Chris grew up in the confluence of his mother’s East Indian- Bombay roots and his father’s Bollywood- Iranian heritage. His actor father, the legendary Jalal Agha, came from a long line of talented actors. His grandmother, Bibi Joon, was a magnificent, beautiful woman and a great cook who lavished Chris with food from her kitchen, her heritage, when he visited.
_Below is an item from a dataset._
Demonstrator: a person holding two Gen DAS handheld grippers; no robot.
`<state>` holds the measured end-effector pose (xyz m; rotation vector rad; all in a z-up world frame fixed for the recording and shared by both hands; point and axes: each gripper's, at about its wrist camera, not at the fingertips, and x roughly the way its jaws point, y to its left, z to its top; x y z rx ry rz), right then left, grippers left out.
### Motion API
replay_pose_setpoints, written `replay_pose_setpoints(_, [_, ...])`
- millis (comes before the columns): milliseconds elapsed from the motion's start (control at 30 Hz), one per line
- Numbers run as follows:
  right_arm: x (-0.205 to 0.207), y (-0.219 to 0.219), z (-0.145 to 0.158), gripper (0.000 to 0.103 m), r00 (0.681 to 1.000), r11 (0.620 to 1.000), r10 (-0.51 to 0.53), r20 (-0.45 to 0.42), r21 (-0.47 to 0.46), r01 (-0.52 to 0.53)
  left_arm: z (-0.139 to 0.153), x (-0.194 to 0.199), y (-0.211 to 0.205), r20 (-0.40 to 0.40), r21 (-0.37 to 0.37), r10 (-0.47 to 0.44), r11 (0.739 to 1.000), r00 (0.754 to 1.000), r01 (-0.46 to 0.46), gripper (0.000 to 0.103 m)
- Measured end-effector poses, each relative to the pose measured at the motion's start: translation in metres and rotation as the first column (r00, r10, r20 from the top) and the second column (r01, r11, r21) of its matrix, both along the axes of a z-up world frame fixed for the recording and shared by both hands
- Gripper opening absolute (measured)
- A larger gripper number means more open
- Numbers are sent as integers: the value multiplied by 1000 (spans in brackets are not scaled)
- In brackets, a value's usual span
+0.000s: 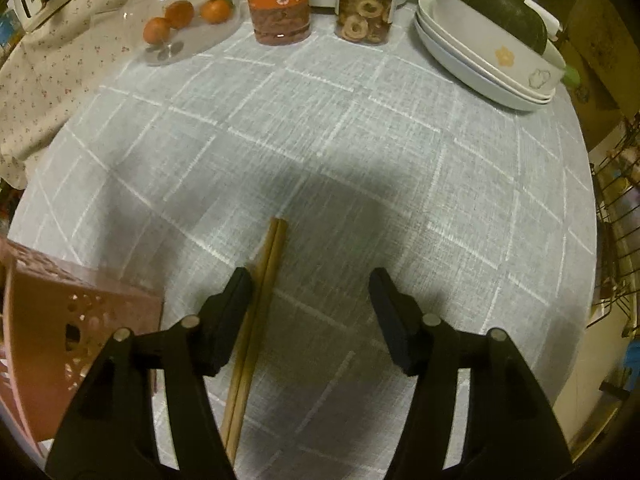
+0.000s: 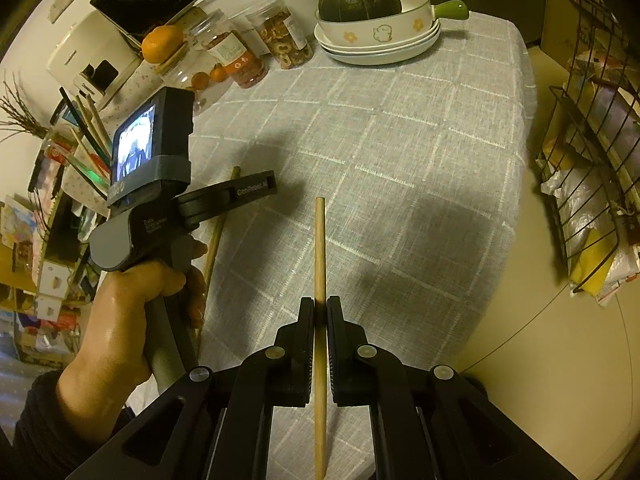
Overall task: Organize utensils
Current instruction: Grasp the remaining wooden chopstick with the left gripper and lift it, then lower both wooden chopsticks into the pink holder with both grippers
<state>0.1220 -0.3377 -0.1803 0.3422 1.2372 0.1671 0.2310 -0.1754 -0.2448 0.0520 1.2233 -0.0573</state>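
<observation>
The table, under a grey checked cloth, bears everything. At its near left edge stands a pink perforated basket, probably the utensils' destination, though little of it shows. A pair of chopsticks lies on the cloth between the spread jaws of the left gripper, just beside one pad and ungripped. The right gripper is clenched on a wooden stick. The step looks like gathering; next the left jaws must centre and close on the pair.
</observation>
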Motion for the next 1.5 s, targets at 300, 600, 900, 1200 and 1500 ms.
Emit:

If you ask Chris about his food heritage, he will tell you how much he was influenced by both his Grandmothers and his mother, the effervescent Valerie. All three talented cooks, Chris was weaned on cuisines from across the world. He grew up eating the pure, clean, fresh flavours of Iranian food at Bibi Joon’s, before moving to Germany and later on America, where the world was on his plate. He still remembers the flavors of Bibi Joon’s cooking. She almost never made Indian food, running a wholly traditional Iranian kitchen in Pune, with pure ghee, fresh vegetables and very little spice.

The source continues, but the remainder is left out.